The round was led by Longitude Capital, and included participation from New Enterprise Associates (NEA), Novo Ventures and Sanofi Ventures.
Founded in 2016 with technology licensed from Yale University, Inozyme Pharma is a biotechnology company committed to developing novel medicines for the treatment of rare diseases characterized by mineral imbalances, which lead to over calcification of soft tissues and under mineralization of bone.
The company intends to use the funds to advance its lead enzyme replacement therapy for the treatment of Generalized Arterial Calcification of Infancy (GACI)* and Autosomal Recessive Hypophosphatemic Rickets Type 2 (ARHR2) into the clinic.
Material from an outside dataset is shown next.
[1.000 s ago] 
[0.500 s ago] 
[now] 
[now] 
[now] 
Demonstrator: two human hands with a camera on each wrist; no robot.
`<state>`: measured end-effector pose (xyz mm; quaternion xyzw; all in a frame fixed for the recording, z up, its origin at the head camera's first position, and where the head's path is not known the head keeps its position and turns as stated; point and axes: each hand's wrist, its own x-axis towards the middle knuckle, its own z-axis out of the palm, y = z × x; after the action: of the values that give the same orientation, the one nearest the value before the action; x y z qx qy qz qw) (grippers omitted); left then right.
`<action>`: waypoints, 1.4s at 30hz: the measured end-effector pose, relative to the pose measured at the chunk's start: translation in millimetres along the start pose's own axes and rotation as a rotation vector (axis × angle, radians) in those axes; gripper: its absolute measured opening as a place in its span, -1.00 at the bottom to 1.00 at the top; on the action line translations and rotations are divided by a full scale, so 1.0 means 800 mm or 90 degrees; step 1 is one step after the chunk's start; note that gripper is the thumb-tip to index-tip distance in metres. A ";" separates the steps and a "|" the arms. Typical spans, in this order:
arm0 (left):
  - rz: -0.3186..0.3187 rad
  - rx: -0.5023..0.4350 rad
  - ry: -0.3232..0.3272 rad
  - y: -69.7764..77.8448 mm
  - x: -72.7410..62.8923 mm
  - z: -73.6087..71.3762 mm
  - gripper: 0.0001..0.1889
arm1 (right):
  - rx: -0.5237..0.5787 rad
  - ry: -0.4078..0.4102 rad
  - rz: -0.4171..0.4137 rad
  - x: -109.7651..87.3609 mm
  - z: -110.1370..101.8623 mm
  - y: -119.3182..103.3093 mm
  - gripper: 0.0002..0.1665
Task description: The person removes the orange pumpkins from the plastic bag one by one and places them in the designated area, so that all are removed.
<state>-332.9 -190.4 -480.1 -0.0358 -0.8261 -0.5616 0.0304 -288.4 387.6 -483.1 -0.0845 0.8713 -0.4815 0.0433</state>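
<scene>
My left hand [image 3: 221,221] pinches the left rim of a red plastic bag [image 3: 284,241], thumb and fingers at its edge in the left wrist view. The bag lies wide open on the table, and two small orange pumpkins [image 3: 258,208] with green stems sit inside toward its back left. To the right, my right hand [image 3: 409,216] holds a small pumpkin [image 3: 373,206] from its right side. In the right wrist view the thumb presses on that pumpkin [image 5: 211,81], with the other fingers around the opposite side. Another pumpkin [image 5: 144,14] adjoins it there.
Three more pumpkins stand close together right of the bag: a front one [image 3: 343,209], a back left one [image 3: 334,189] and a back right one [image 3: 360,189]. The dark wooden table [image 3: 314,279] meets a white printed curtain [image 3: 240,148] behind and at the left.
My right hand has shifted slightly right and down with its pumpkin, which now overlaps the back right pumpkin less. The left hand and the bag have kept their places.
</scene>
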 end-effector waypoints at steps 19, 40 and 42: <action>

In addition to the financing, the company has also expanded its leadership team, including:
– Axel Bolte, president, chief executive officer, and co-founder
– Henric Bjarke, senior vice president and chief operating officer
– Steven Jungles, senior vice president and chief technical operations officer
– Eric Yuen, senior vice president and chief medical officer
– Ruhi Ahmed, vice president of regulatory and government affairs
– Stephen Basso, vice president of finance
– Joseph Schlessinger, chairman and co-founder, Yale University
– Reinaldo Diaz, Longitude Capital
– Ed Mathers, New Enterprise Associates
– Martin Edwards, Novo Holdings A/S
*GACI is an ultra-rare, autosomal recessive orphan disease affecting infants. It is caused by loss-of-function mutations in either the ENPP1 or ABCC6 gene, and results in low circulating levels of pyrophosphate (PPi) and calcification of medium and large arteries and heart. GACI presents as a crisis within the first week of life and is associated with high mortality rates. The majority of patients are likely to die within the first year of life. If affected children survive past six months, they are likely to continue living but develop ARHR2, a rare skeletal disorder characterized by low levels of serum PPi, which can result in rickets, repeated fractures of the long bones, rachitic skeletal deformities, and impaired growth and development.